> _Task description_
Among the lines below, take the one holding "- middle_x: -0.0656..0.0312", the one holding "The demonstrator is", and all lines between them. Set them down exactly.

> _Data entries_
□ □ □
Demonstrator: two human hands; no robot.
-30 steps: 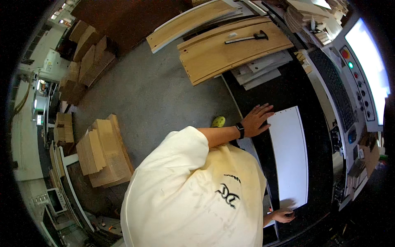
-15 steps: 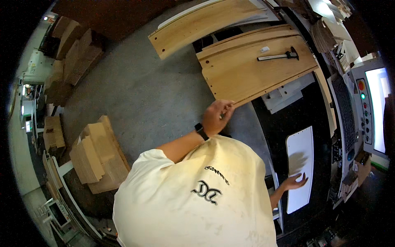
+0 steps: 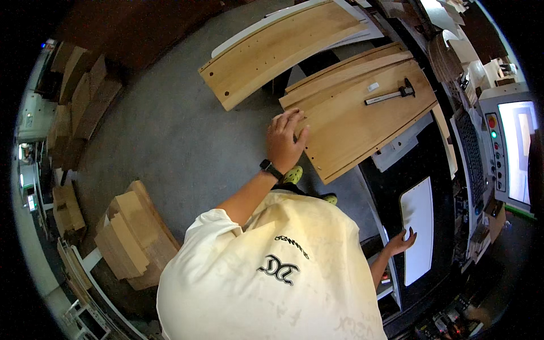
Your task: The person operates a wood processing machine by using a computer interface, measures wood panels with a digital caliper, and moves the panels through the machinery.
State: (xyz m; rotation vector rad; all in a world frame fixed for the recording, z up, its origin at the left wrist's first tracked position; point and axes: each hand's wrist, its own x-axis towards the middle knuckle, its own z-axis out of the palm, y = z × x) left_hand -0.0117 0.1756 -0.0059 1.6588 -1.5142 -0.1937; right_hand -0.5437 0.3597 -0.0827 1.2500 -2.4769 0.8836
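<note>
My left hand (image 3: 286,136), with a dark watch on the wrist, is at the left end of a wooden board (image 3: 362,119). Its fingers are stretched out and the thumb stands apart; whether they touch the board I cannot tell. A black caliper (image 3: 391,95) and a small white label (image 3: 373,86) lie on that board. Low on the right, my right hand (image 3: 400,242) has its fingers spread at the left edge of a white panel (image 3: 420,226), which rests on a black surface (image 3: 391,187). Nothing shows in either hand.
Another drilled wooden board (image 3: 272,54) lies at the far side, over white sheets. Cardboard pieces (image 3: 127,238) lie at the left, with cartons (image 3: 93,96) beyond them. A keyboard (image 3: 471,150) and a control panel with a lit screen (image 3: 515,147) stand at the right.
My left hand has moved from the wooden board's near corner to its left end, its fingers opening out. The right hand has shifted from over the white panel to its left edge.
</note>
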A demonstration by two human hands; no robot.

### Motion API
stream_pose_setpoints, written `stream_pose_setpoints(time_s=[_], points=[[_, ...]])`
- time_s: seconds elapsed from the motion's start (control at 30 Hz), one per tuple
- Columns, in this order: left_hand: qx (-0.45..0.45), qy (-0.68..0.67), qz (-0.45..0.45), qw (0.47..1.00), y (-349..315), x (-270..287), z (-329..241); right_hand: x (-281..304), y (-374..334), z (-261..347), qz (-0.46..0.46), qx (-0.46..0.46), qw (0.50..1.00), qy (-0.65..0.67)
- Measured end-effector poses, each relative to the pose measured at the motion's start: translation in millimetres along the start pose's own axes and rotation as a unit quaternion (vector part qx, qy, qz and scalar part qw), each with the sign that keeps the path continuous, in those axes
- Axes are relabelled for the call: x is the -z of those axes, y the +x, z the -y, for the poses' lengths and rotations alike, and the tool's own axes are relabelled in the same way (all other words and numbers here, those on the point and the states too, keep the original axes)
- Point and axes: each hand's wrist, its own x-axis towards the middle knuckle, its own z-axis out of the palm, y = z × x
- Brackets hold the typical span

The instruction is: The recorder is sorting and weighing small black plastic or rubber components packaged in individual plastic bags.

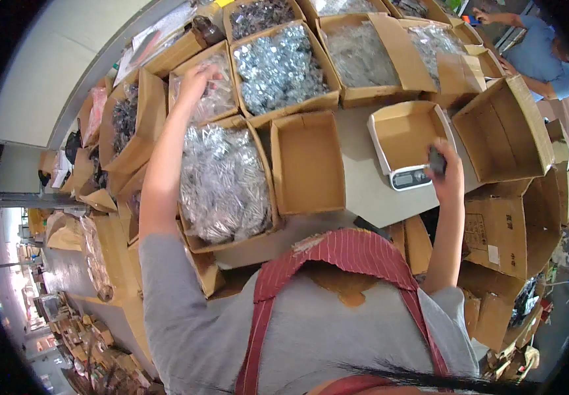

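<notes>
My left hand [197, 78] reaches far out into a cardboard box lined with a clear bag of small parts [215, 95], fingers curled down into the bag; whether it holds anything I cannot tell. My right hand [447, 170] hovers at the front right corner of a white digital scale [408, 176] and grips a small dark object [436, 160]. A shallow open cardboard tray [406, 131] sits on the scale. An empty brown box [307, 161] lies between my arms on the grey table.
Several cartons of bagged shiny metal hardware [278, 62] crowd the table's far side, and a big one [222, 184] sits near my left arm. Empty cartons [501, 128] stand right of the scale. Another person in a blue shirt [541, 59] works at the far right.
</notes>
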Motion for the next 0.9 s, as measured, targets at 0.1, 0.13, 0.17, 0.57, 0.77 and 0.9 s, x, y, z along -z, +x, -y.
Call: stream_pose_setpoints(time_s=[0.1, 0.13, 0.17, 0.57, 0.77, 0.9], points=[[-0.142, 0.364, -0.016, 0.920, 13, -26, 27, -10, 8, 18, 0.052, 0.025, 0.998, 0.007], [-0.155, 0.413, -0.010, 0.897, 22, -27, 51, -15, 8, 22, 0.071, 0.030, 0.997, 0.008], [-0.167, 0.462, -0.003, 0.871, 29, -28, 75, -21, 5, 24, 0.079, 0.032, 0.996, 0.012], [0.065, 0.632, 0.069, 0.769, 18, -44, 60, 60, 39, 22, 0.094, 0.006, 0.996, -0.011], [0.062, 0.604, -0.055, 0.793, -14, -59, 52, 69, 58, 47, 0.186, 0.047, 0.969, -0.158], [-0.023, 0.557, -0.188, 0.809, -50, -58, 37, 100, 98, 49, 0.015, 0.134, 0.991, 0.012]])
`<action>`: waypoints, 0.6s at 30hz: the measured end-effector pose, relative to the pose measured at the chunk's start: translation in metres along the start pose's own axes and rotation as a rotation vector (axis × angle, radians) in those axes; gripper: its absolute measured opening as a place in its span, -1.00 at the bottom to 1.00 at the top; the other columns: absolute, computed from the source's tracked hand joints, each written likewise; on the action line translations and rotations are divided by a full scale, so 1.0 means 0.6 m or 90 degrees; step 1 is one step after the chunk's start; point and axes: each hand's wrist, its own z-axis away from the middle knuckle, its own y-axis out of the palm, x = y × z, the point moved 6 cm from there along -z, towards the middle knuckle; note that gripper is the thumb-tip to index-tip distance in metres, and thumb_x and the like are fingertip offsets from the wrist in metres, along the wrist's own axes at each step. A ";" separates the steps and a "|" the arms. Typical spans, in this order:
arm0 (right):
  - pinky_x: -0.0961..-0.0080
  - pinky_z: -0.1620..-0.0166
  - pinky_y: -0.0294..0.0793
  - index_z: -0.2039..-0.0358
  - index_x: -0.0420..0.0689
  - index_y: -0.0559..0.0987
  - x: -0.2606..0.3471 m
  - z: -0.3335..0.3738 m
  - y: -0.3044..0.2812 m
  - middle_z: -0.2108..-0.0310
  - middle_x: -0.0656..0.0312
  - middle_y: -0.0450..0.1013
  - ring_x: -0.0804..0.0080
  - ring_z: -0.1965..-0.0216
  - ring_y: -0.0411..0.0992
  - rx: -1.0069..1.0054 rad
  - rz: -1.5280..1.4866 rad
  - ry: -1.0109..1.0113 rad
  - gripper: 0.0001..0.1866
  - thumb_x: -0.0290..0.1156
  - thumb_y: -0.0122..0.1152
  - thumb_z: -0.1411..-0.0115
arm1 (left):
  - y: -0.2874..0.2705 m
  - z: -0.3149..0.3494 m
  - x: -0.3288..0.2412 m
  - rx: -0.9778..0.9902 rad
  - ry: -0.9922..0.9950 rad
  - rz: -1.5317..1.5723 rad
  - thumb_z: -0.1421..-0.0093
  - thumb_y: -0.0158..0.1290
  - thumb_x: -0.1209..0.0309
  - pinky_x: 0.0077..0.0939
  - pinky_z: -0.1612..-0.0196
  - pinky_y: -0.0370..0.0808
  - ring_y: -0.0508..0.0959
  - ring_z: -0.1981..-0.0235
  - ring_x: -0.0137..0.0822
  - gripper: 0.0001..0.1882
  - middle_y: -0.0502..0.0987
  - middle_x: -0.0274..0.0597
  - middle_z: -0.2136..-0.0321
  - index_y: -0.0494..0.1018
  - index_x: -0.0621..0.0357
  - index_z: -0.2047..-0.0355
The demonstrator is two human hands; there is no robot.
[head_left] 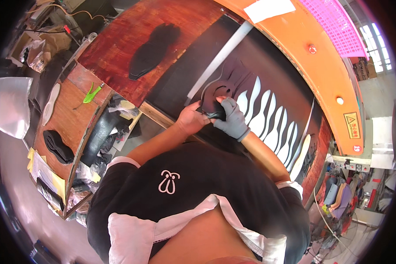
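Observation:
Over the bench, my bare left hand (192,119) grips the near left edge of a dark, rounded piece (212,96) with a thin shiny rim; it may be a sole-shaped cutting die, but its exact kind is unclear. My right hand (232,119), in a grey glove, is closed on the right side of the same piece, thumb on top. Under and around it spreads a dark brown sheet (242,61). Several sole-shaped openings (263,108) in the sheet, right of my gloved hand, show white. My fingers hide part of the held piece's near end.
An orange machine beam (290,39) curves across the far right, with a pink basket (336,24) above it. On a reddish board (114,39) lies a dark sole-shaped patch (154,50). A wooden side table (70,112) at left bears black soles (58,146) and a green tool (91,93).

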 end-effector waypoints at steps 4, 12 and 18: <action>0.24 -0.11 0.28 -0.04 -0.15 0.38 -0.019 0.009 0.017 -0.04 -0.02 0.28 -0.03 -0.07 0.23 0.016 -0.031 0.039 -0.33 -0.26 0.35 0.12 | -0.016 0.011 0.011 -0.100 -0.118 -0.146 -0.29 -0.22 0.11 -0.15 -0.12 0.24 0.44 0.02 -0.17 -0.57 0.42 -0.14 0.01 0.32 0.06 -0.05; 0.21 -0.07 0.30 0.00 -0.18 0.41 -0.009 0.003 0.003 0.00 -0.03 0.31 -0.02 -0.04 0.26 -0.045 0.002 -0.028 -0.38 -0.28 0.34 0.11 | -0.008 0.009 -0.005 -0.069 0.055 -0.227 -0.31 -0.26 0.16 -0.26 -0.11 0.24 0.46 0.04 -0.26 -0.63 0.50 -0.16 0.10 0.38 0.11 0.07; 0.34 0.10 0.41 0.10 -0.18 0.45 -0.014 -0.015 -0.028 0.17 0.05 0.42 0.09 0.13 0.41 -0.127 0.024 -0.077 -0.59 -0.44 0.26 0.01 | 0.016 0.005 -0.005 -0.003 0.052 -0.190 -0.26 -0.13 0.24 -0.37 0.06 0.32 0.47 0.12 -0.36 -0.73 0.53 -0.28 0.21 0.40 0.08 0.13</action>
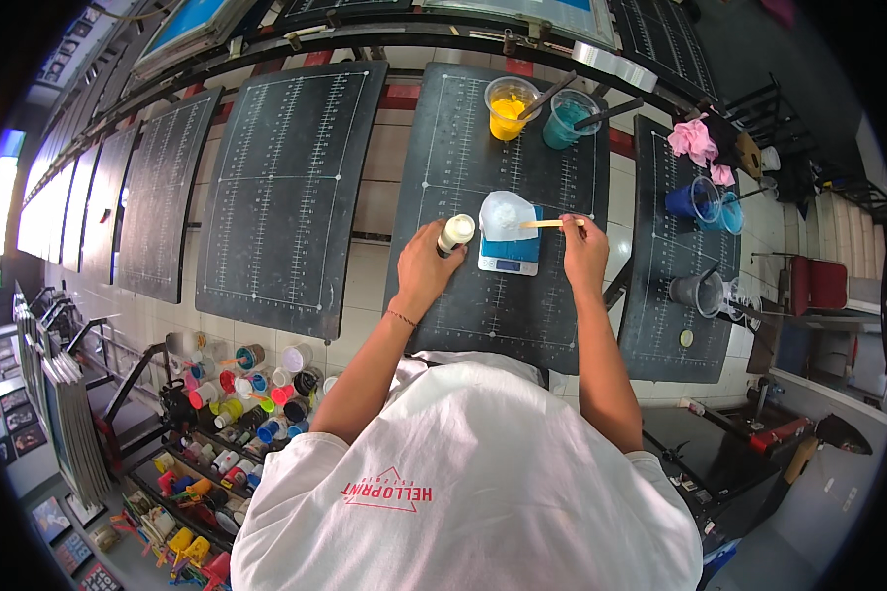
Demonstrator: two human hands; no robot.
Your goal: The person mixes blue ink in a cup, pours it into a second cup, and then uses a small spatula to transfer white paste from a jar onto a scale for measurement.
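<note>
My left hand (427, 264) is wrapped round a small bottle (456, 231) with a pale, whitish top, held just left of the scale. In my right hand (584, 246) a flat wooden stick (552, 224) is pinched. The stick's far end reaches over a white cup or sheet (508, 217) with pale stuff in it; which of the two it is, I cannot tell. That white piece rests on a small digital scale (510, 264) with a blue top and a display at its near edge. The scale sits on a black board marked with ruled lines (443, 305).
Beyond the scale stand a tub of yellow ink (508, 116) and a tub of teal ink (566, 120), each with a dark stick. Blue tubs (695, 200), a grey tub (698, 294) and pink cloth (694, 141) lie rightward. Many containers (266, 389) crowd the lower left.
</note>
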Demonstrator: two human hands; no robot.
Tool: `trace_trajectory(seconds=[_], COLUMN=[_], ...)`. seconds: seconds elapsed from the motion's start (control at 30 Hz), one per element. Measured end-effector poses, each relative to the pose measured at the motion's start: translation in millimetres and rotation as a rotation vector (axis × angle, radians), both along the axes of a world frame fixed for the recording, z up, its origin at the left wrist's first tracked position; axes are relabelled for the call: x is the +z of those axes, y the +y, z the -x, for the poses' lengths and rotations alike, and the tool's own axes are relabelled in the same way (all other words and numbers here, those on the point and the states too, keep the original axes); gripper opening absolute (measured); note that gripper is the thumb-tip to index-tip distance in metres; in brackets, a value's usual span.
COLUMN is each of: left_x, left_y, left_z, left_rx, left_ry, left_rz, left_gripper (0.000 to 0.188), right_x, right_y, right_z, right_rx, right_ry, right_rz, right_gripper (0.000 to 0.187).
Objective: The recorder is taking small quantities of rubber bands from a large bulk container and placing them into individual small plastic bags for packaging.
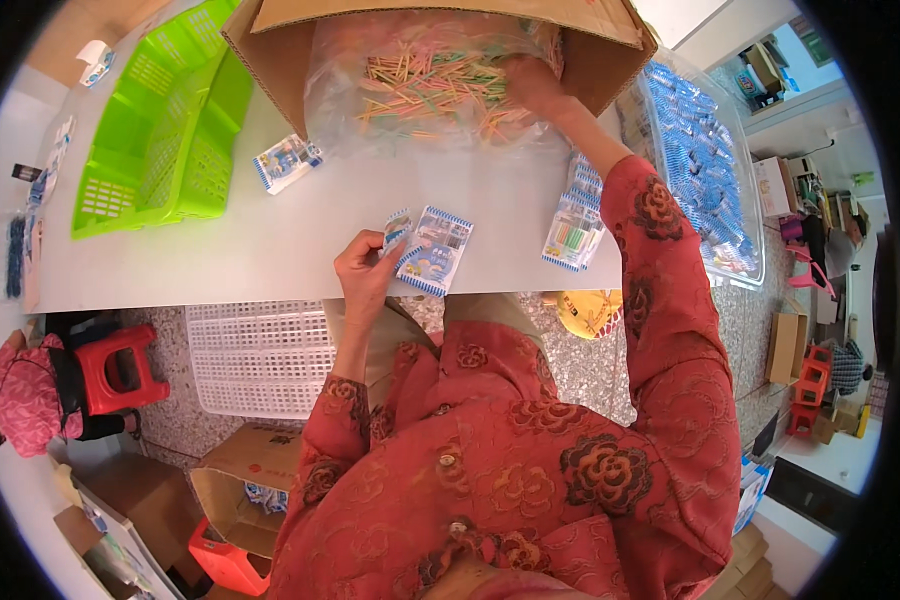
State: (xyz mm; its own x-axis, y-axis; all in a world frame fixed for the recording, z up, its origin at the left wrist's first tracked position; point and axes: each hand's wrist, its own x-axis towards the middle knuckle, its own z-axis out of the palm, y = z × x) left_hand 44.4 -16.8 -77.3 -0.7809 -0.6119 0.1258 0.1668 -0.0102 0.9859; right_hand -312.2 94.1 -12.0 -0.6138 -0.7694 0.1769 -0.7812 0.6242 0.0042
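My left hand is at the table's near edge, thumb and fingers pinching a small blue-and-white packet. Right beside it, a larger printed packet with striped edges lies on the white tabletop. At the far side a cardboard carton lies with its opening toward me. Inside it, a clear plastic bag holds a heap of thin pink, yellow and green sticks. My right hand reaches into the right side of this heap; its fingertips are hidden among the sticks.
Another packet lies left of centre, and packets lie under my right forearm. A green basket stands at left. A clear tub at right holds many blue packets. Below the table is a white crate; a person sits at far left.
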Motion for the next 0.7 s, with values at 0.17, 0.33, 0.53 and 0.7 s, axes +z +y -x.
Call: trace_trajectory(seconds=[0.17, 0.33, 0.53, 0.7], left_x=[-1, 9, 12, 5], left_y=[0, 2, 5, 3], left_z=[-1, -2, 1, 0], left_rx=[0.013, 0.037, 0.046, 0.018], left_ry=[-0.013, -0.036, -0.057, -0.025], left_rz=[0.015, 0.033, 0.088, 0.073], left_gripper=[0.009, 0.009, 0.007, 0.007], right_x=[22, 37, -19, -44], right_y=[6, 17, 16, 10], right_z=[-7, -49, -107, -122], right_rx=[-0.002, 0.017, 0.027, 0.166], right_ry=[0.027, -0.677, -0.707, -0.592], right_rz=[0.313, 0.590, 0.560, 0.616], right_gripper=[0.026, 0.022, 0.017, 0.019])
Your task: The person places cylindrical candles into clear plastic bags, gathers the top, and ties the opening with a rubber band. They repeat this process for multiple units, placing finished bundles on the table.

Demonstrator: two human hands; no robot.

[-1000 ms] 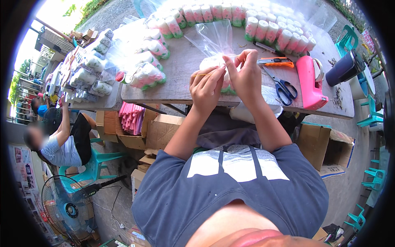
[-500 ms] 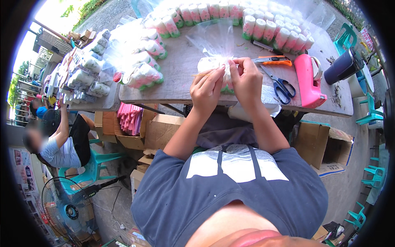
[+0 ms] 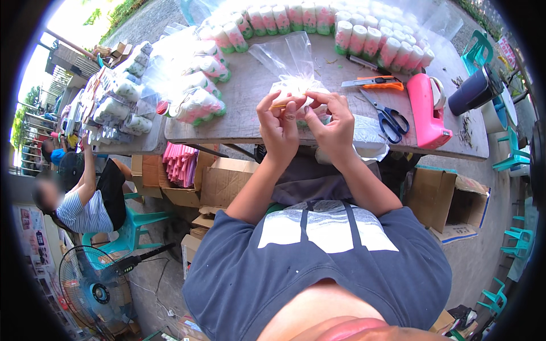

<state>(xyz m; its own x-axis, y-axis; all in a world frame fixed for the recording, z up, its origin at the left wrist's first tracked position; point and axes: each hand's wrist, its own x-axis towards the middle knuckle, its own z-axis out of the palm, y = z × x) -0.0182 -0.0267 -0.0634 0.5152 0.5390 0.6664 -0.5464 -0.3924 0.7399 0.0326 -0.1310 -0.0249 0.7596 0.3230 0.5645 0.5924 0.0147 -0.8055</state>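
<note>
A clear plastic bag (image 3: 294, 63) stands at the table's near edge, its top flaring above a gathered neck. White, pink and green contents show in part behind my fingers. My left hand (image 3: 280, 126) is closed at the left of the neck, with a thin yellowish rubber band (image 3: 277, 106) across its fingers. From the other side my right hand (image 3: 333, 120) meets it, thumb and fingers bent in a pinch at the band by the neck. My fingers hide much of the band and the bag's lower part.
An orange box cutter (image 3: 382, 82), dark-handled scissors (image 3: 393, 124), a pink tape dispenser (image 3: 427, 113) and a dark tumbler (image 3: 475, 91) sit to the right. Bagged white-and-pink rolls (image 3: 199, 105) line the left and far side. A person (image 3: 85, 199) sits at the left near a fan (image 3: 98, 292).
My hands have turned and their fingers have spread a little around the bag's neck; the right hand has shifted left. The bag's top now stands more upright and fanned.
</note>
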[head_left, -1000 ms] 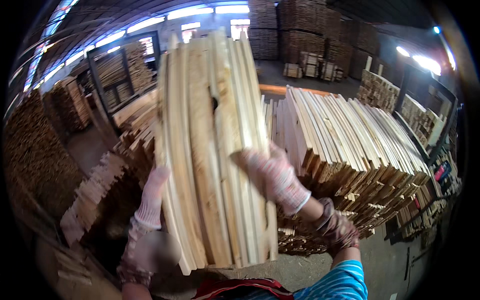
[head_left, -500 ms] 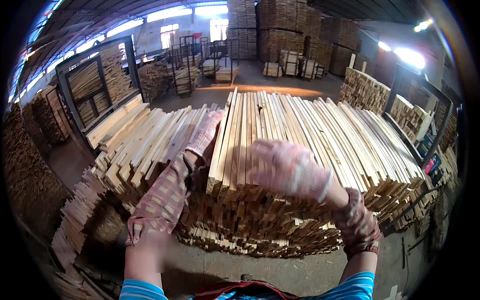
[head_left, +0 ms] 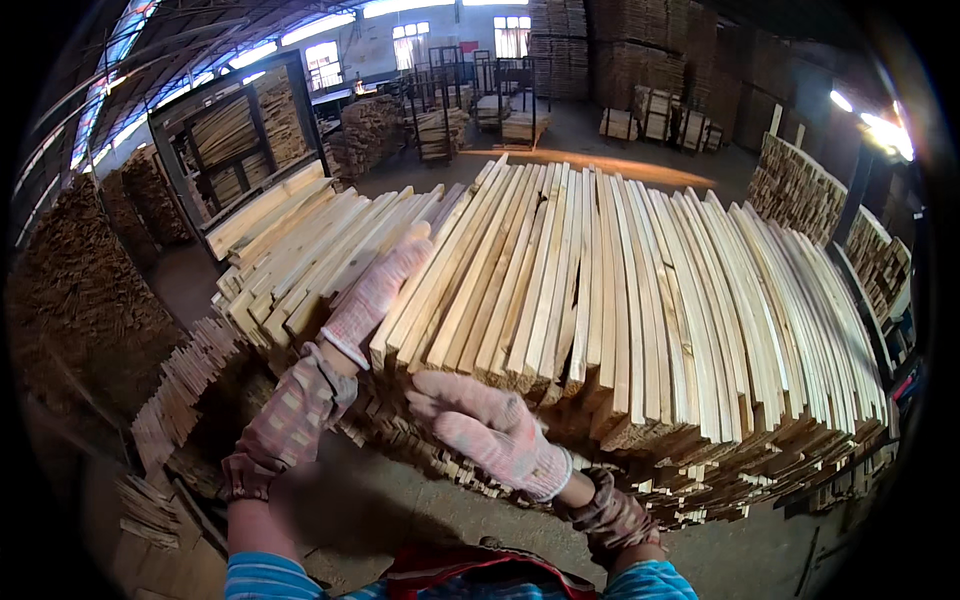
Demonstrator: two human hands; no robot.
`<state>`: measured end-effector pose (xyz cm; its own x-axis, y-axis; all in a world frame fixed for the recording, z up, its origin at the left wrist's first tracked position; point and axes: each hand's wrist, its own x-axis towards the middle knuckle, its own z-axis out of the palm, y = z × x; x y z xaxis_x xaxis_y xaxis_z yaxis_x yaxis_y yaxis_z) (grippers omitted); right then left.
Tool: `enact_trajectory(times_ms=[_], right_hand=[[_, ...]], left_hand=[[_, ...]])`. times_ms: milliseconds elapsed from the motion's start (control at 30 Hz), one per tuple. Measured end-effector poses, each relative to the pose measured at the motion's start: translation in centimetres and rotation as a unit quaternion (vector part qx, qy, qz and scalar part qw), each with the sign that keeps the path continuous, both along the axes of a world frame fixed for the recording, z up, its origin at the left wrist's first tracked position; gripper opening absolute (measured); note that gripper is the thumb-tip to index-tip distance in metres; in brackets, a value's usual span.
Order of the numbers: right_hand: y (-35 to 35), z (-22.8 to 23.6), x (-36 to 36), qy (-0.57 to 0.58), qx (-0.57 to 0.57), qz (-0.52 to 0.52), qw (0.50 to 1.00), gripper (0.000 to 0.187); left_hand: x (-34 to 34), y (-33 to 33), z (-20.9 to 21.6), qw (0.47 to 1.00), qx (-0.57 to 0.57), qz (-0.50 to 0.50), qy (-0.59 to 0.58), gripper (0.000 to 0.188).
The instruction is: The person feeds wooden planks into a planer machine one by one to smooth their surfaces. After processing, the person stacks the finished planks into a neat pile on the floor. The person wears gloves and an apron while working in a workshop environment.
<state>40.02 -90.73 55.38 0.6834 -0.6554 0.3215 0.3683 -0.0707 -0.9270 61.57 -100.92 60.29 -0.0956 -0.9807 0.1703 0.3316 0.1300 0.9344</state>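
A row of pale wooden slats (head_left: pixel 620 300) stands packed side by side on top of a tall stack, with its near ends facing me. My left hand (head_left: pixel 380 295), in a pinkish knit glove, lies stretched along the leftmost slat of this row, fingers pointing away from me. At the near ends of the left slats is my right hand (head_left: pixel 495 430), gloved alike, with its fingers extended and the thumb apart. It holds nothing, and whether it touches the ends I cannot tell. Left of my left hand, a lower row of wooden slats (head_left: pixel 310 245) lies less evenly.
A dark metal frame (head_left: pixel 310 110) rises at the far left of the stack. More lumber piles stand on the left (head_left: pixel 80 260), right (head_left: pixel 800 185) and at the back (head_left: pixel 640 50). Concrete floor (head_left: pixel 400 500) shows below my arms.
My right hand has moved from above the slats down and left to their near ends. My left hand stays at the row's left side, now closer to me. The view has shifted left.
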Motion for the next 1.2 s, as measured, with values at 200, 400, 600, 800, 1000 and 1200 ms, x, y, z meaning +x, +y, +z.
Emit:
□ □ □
> _Task answer_
  - middle_x: -0.0656..0.0312
  - middle_y: -0.0450..0.1013
  - ring_x: -0.0804..0.0080
  - ring_z: -0.1965..-0.0216
  - ring_y: -0.0411..0.0992
  - rx: -1.0069..1.0054 rad
  - rz: -1.5280..1.4866 rad
  - ry: -1.0109..1.0113 rad
  - gripper: 0.0001..0.1866
  - thumb_x: -0.0290..0.1156
  - thumb_y: -0.0122..0.1152
  - thumb_z: -0.1411..-0.0115
arm1 (left):
  - y: -0.2874..0.2705 m
  - z: -0.3149..0.3494 m
  - x: -0.3288..0.2412 m
  - rx: -0.9778..0.9902 rad
  - ry: -0.9922..0.9950 rad
  - rz: -1.5317..1.5723 rad
  - thumb_z: -0.1421..-0.0093
  - thumb_y: -0.0158..0.1290
  - thumb_x: -0.1209..0.0309
  - pinky_x: 0.0077..0.0939
  - pinky_z: -0.1612..-0.0196
  - pinky_y: -0.0370..0.0808
  - ring_y: -0.0508..0.0959
  - ring_z: -0.1981..-0.0235
  - ring_x: -0.0137..0.0822
  - gripper: 0.0001..0.1882
  - middle_y: -0.0502..0.0987
  - middle_x: -0.0274..0.0597
  - middle_z: -0.2136..-0.0321
  - index_y: -0.0494..0.1018
  - index_x: -0.0621..0.0357
  - index_z: -0.2047..-0.0355
The demonstrator is two human hands; there is no robot.

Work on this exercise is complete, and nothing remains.